4.1. py3Dmol (3Dmol.js)¶

With py3Dmol we can easily display the interactions.

For interactions involving a ring (pi-cation, pi-stacking…etc.) ProLIF returns the index of one of the ring atoms, but for visualisation having the centroid of the ring looks nicer. We’ll start by writing a function to find the centroid, given the index of one of the ring atoms.

[4]:

from rdkit import Chem
from rdkit import Geometry

def get_ring_centroid(mol, index):
    # find ring using the atom index
    Chem.SanitizeMol(mol, Chem.SanitizeFlags.SANITIZE_SETAROMATICITY)
    ri = mol.GetRingInfo()
    for r in ri.AtomRings():
        if index in r:
            break
    else:
        raise ValueError("No ring containing this atom index was found in the given molecule")
    # get centroid
    coords = mol.xyz[list(r)]
    ctd = plf.utils.get_centroid(coords)
    return Geometry.Point3D(*ctd)

Finally, the actual visualisation code.
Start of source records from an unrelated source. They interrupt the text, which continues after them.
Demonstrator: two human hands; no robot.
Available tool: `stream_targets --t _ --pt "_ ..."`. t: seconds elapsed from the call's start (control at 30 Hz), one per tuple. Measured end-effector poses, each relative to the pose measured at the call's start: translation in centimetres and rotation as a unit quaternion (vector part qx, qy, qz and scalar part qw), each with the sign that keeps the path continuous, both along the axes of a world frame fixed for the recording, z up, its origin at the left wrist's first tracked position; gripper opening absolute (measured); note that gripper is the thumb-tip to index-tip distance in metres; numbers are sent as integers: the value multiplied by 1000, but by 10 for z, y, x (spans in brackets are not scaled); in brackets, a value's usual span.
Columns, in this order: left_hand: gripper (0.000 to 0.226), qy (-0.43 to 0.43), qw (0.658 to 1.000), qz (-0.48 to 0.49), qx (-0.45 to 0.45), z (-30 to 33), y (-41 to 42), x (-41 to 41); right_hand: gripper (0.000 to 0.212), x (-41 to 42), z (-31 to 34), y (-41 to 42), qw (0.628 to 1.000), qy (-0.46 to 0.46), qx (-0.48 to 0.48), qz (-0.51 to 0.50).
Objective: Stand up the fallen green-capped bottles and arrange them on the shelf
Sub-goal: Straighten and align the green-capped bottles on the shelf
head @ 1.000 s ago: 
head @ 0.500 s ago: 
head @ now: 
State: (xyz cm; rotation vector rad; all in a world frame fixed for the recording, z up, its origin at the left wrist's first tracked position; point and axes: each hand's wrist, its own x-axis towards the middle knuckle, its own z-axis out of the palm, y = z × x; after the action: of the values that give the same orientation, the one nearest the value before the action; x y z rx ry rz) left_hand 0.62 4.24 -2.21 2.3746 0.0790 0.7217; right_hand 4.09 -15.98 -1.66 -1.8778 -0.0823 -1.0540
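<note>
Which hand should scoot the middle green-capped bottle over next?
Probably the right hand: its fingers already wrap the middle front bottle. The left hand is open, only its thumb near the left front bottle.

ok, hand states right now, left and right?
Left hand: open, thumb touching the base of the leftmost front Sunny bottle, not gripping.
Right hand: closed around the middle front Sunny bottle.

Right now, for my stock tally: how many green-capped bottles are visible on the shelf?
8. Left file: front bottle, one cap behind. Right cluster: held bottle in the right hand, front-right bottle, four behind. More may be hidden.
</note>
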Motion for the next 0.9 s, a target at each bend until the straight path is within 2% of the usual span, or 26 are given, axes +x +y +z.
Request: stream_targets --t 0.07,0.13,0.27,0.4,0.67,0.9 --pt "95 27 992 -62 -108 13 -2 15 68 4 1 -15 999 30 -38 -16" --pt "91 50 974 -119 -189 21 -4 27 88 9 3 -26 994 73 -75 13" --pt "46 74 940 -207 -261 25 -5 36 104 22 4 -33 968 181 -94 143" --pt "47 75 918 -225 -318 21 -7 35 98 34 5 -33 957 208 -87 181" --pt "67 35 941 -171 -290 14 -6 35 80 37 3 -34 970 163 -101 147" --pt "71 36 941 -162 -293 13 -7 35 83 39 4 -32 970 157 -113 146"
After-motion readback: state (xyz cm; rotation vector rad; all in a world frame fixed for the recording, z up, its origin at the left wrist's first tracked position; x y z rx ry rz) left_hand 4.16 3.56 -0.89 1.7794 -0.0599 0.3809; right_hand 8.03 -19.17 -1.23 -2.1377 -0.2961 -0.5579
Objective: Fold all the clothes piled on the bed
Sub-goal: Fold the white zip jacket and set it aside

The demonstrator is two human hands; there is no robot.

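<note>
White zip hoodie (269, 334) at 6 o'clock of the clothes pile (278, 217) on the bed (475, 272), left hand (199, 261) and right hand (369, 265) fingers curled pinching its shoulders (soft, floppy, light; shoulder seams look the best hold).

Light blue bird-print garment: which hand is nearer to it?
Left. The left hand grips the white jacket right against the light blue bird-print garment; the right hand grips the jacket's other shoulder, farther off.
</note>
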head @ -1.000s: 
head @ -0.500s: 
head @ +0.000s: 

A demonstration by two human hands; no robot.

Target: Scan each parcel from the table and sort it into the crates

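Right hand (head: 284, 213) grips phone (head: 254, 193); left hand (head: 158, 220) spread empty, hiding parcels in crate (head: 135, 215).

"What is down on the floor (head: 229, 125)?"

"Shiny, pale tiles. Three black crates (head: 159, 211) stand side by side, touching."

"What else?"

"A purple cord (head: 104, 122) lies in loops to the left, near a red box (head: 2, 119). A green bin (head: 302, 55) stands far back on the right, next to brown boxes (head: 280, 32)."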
The API of py3Dmol is exactly the same as the GLViewer class of 3Dmol.js, for which the documentation can be found here.

[5]:

import py3Dmol

colors = {
    "HBAcceptor": "blue",
    "HBDonor": "red",
    "Cationic": "green",
    "PiStacking": "purple",
}

# JavaScript functions
resid_hover = """function(atom,viewer) {{
    if(!atom.label) {{
        atom.label = viewer.addLabel('{0}:'+atom.atom+atom.serial,
            {{position: atom, backgroundColor: 'mintcream', fontColor:'black'}});
    }}
}}"""
hover_func = """
function(atom,viewer) {
    if(!atom.label) {
        atom.label = viewer.addLabel(atom.interaction,
            {position: atom, backgroundColor: 'black', fontColor:'white'});
    }
}"""
unhover_func = """
function(atom,viewer) {
    if(atom.label) {
        viewer.removeLabel(atom.label);
        delete atom.label;
    }
}"""

v = py3Dmol.view(650, 600)
v.removeAllModels()

models = {}
mid = -1
for i, row in df.T.iterrows():
    lresid, presid, interaction = i
    lindex, pindex = row[0]
    lres = lmol[lresid]
    pres = pmol[presid]
    # set model ids for reusing later
    for resid, res, style in [(lresid, lres, {"colorscheme": "cyanCarbon"}),
                              (presid, pres, {})]:
        if resid not in models.keys():
            mid += 1
            v.addModel(Chem.MolToMolBlock(res), "sdf")
            model = v.getModel()
            model.setStyle({}, {"stick": style})
            # add residue label
            model.setHoverable({}, True, resid_hover.format(resid), unhover_func)
            models[resid] = mid
    # get coordinates for both points of the interaction
    if interaction in ["PiStacking", "EdgeToFace", "FaceToFace", "PiCation"]:
        p1 = get_ring_centroid(lres, lindex)
    else:
        p1 = lres.GetConformer().GetAtomPosition(lindex)
    if interaction in ["PiStacking", "EdgeToFace", "FaceToFace", "CationPi"]:
        p2 = get_ring_centroid(pres, pindex)
    else:
        p2 = pres.GetConformer().GetAtomPosition(pindex)
    # add interaction line
    v.addCylinder({"start": dict(x=p1.x, y=p1.y, z=p1.z),
                   "end":   dict(x=p2.x, y=p2.y, z=p2.z),
                   "color": colors[interaction],
                   "radius": .15,
                   "dashed": True,
                   "fromCap": 1,
                   "toCap": 1,
                  })
    # add label when hovering the middle of the dashed line by adding a dummy atom
    c = Geometry.Point3D(*plf.utils.get_centroid([p1, p2]))
    modelID = models[lresid]
    model = v.getModel(modelID)
    model.addAtoms([{"elem": 'Z',
                     "x": c.x, "y": c.y, "z": c.z,
                     "interaction": interaction}])
    model.setStyle({"interaction": interaction}, {"clicksphere": {"radius": .5}})
    model.setHoverable(
        {"interaction": interaction}, True,
        hover_func, unhover_func)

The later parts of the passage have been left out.